The following commands can be used to build LLVM, Clang and LLD from SVN and install them into /usr/local/llvm-trunk:

$ sudo apt-get install build-essential cmake ninja-build subversion $ svn co https://llvm.org/svn/llvm-project/llvm/trunk llvm $ svn co https://llvm.org/svn/llvm-project/cfe/trunk llvm/tools/clang $ svn co https://llvm.org/svn/llvm-project/lld/trunk llvm/tools/lld $ mkdir build $ cd build $ cmake -GNinja -DCMAKE_BUILD_TYPE=Release -DCMAKE_INSTALL_PREFIX:PATH=/usr/local/llvm-trunk ../llvm ... -- Configuring done -- Generating done -- Build files have been written to: /home/ed/llvm/build $ ninja $ sudo ninja install

After installing LLVM, we can create a number of symbolic links in /usr/local/bin that point to the utilities provided by LLVM, having the CloudABI cross compilation target prefixed to their name. LLVM automatically acts like a cross compiler for CloudABI when invoked through these symbolic links.

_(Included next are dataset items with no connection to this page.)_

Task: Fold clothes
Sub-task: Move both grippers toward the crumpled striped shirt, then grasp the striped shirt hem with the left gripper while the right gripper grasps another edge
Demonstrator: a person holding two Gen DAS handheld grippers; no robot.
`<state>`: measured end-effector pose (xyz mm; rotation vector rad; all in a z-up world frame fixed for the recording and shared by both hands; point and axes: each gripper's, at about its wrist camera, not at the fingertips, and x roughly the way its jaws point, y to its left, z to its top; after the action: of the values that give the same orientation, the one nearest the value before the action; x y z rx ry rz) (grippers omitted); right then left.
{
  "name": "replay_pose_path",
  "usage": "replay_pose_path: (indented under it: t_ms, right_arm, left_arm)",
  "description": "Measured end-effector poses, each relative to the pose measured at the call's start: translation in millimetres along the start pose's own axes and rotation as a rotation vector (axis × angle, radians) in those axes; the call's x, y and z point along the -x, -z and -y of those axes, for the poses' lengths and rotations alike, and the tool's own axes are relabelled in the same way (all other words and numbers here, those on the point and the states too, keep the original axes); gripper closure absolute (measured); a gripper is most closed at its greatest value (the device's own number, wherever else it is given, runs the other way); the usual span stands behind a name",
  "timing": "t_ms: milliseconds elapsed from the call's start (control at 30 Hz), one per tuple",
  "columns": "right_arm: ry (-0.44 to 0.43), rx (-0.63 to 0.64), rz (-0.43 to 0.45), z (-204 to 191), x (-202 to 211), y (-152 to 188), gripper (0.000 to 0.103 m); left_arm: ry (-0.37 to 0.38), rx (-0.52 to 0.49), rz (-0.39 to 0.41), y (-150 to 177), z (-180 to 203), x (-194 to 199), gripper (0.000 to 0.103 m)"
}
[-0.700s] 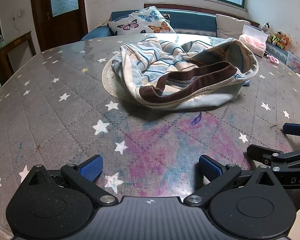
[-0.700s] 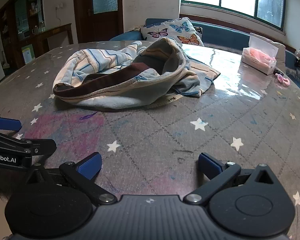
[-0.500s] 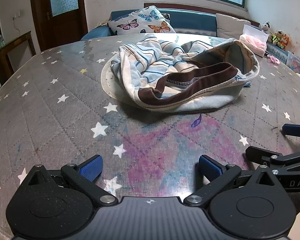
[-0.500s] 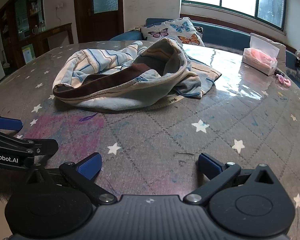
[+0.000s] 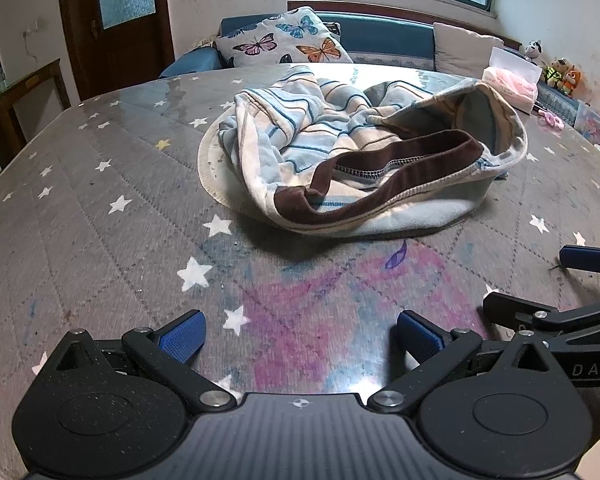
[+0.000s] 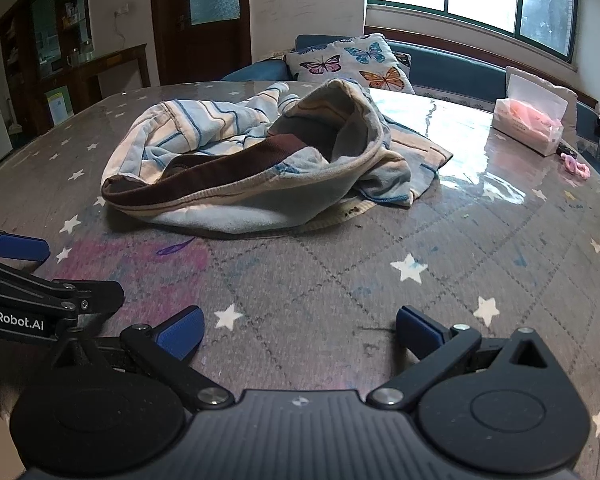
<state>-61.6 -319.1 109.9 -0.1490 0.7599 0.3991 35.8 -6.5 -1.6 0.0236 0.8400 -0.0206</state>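
A crumpled striped light-blue and white garment (image 5: 364, 160) with a brown waistband lies in a heap in the middle of the round table; it also shows in the right wrist view (image 6: 256, 160). My left gripper (image 5: 300, 336) is open and empty, low over the table in front of the garment. My right gripper (image 6: 298, 330) is open and empty, also short of the garment. Each gripper shows at the edge of the other's view: the right one (image 5: 572, 284) and the left one (image 6: 28, 276).
The table has a grey star-patterned cover (image 5: 100, 220) with pink and blue stains (image 5: 328, 304). A tissue box (image 6: 530, 120) and a pink hair tie (image 6: 576, 162) sit at the far right. A sofa with a butterfly cushion (image 5: 284, 42) stands behind the table.
Both grippers have moved a little closer to the garment, staying open. The garment has not moved.
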Motion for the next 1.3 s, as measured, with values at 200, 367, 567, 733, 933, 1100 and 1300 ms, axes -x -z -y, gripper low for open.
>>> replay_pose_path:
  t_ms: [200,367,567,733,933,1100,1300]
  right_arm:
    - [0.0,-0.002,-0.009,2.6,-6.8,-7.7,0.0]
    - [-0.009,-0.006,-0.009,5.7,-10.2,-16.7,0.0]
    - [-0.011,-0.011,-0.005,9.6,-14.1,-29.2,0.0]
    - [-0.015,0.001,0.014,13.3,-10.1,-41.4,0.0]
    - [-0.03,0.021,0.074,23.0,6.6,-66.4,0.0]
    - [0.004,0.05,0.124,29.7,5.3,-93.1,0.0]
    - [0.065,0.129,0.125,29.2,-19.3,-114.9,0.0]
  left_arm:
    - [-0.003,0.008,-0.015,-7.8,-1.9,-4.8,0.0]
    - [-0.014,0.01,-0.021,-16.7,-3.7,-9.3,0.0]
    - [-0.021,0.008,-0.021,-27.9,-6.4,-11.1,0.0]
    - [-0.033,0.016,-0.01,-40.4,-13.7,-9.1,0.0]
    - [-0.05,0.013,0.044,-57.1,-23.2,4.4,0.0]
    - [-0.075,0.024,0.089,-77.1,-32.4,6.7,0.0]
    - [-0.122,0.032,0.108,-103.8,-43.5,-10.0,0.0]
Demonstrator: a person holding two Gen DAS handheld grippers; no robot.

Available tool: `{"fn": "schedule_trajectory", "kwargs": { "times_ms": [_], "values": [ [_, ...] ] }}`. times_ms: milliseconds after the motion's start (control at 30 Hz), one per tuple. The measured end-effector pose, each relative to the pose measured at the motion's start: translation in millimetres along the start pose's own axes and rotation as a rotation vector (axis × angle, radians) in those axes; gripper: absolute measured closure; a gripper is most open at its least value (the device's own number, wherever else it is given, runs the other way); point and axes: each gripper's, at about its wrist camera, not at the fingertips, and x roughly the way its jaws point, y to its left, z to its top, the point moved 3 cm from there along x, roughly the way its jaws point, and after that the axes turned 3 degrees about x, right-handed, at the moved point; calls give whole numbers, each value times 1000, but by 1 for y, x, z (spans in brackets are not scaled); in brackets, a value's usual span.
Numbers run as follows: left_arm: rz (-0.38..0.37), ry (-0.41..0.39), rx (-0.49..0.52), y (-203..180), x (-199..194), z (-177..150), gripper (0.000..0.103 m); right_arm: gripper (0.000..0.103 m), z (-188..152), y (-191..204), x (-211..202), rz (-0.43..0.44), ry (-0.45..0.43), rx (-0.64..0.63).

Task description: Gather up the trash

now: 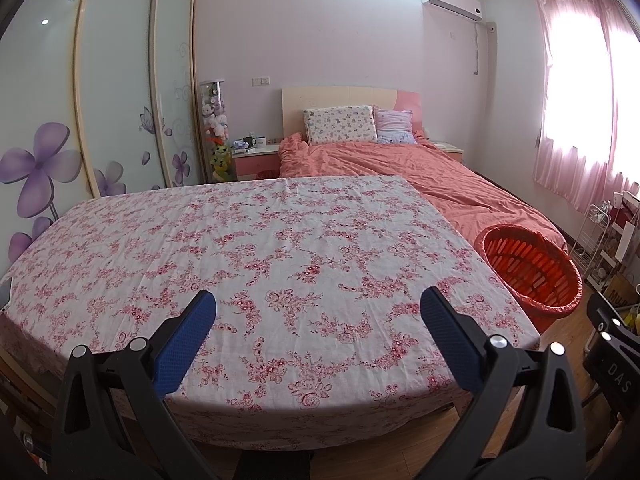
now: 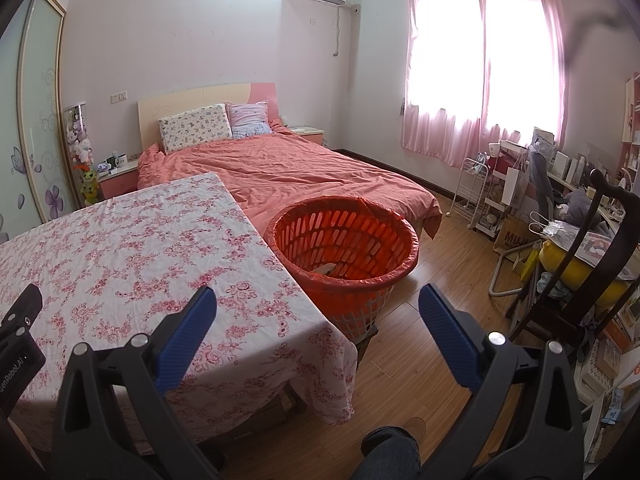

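An orange slatted basket (image 2: 344, 240) lined with an orange bag stands on the floor by the table's right corner; something pale (image 2: 326, 269) lies at its bottom. The same basket (image 1: 528, 272) shows at the right in the left wrist view. My left gripper (image 1: 318, 308) hangs open over the near edge of the table with the floral cloth (image 1: 256, 248), nothing between its blue pads. My right gripper (image 2: 318, 308) is open too, above the table's right corner and in front of the basket. No loose trash shows on the cloth.
A bed with a salmon cover (image 2: 288, 172) lies behind the table. A wardrobe with sliding doors (image 1: 100, 100) stands at left. At right are a white rack (image 2: 474, 196), a dark chair (image 2: 592, 264) piled with things and a cluttered desk. A person's knee (image 2: 390, 452) is below.
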Motion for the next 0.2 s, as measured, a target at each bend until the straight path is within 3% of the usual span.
{"fn": "schedule_trajectory", "kwargs": {
  "times_ms": [200],
  "values": [
    [-2,2,-1,0,0,0,2,4,0,0,0,0,0,0]
  ]
}}
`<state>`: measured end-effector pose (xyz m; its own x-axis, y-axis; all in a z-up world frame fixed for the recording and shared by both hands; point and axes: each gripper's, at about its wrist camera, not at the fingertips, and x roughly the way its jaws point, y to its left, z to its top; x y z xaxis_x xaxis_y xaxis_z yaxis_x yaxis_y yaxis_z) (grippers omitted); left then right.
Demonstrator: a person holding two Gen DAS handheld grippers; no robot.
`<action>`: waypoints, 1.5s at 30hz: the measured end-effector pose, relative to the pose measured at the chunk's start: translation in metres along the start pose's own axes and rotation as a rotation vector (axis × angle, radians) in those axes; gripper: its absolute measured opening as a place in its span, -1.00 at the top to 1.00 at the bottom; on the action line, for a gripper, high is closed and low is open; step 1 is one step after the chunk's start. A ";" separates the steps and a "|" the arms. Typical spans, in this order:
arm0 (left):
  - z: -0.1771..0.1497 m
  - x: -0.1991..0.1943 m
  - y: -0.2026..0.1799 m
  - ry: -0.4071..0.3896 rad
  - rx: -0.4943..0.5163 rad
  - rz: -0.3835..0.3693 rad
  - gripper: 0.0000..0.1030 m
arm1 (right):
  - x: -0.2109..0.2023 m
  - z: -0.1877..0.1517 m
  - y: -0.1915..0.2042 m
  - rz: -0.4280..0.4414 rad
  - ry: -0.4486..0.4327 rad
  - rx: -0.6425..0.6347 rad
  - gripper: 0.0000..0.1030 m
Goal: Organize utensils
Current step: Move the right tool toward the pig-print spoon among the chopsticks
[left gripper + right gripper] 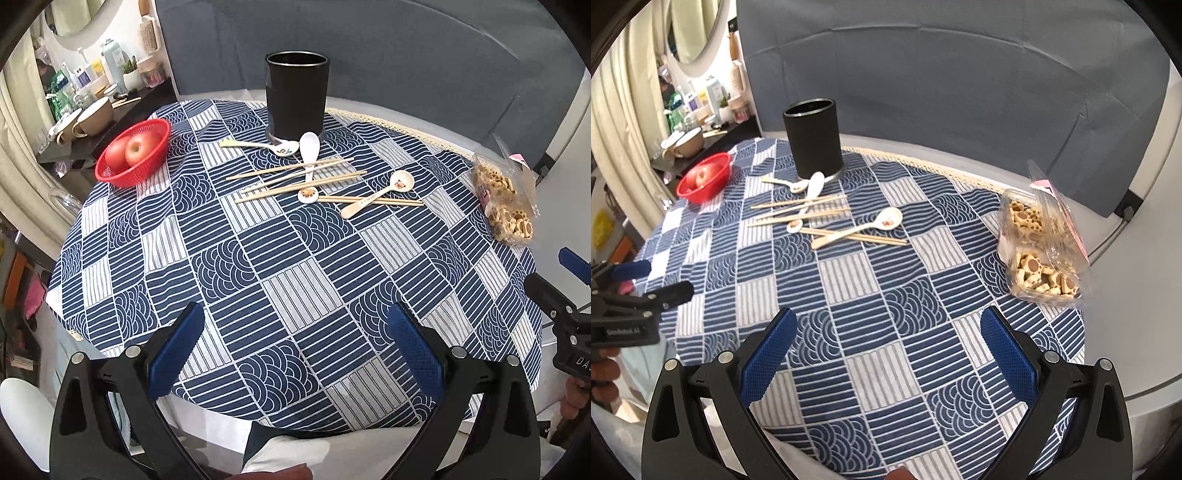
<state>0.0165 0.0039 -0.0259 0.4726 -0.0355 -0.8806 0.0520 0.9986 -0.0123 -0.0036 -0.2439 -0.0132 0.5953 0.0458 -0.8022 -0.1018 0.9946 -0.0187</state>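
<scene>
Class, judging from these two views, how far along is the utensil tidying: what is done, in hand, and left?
Done: nothing yet; no utensil stands out of the black holder. In hand: nothing; the left tongs and right tongs hover open over the tablecloth. Left: the spoons and chopsticks lie scattered beside the holder.

The cup's [296, 96] inside is dark, its contents untellable. In the left view the right gripper [570, 280] is cut off by the edge, and the shelf clutter [92, 74] is too small to identify. One spoon [309, 158] partly lies under the chopsticks [295, 177].
</scene>
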 end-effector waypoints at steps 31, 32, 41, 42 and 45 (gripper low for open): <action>0.075 0.101 -0.060 0.135 0.145 -0.042 -0.89 | 0.121 0.089 -0.044 0.030 0.126 -0.056 -0.85; 0.077 0.106 -0.063 0.138 0.157 -0.044 -0.89 | 0.126 0.092 -0.045 0.032 0.133 -0.055 -0.85; 0.094 0.146 -0.084 0.175 0.241 -0.054 -0.89 | 0.186 0.112 -0.041 0.046 0.204 -0.057 -0.85; 0.097 0.151 -0.087 0.176 0.251 -0.059 -0.89 | 0.193 0.113 -0.040 0.050 0.209 -0.059 -0.85; 0.101 0.159 -0.093 0.170 0.282 -0.056 -0.89 | 0.215 0.116 -0.040 0.049 0.235 -0.063 -0.85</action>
<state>0.1759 -0.0983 -0.1168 0.3096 -0.0589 -0.9490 0.3264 0.9440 0.0479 0.2211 -0.2630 -0.1158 0.3878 0.0635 -0.9196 -0.1795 0.9837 -0.0078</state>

for target in aarch64-unknown-cloudabi i686-unknown-cloudabi x86_64-unknown-cloudabi; do for tool in ar nm objdump ranlib size; do sudo ln -s ../llvm-trunk/bin/llvm-${tool} /usr/local/bin/${target}-${tool} done sudo ln -s ../llvm-trunk/bin/clang /usr/local/bin/${target}-cc sudo ln -s ../llvm-trunk/bin/clang /usr/local/bin/${target}-c++ sudo ln -s ../llvm-trunk/bin/lld /usr/local/bin/${target}-ld sudo ln -s ../../${target} /usr/local/llvm-trunk/${target} done

The commands above set up the Clang C and C++ compiler for every architecture supported by CloudABI, thus making it very easy to cross compile software for other hardware:

$ ls /usr/local/bin/*-unknown-cloudabi-{cc,c++} /usr/local/bin/aarch64-unknown-cloudabi-c++ /usr/local/bin/aarch64-unknown-cloudabi-cc /usr/local/bin/i686-unknown-cloudabi-c++ /usr/local/bin/i686-unknown-cloudabi-cc /usr/local/bin/x86_64-unknown-cloudabi-c++ /usr/local/bin/x86_64-unknown-cloudabi-cc

2. Accessing the CloudABI Ports Collection

The CloudABI Ports Collection provides copies of precompiled libraries that you can use to build complex CloudABI applications. Software that is part of the CloudABI Ports Collection is automatically packaged for a variety of systems, including Debian's apt-get.

The CloudABI Ports Collection can be accessed by adding both a repository to sources.list and a public signing key to apt-get's keyring:

$ sudo apt-get install apt-transport-https $ echo deb https://nuxi.nl/distfiles/cloudabi-ports/debian/ cloudabi cloudabi | sudo tee /etc/apt/sources.list.d/cloudabi.list deb https://nuxi.nl/distfiles/cloudabi-ports/debian/ cloudabi cloudabi $ wget -qO - 'https://pgp.mit.edu/pks/lookup?op=get&search=0x0DA51B8531344B15' | sudo apt-key add - OK $ sudo apt-get update Hit https://nuxi.nl cloudabi InRelease Hit https://nuxi.nl cloudabi/cloudabi amd64 Packages ...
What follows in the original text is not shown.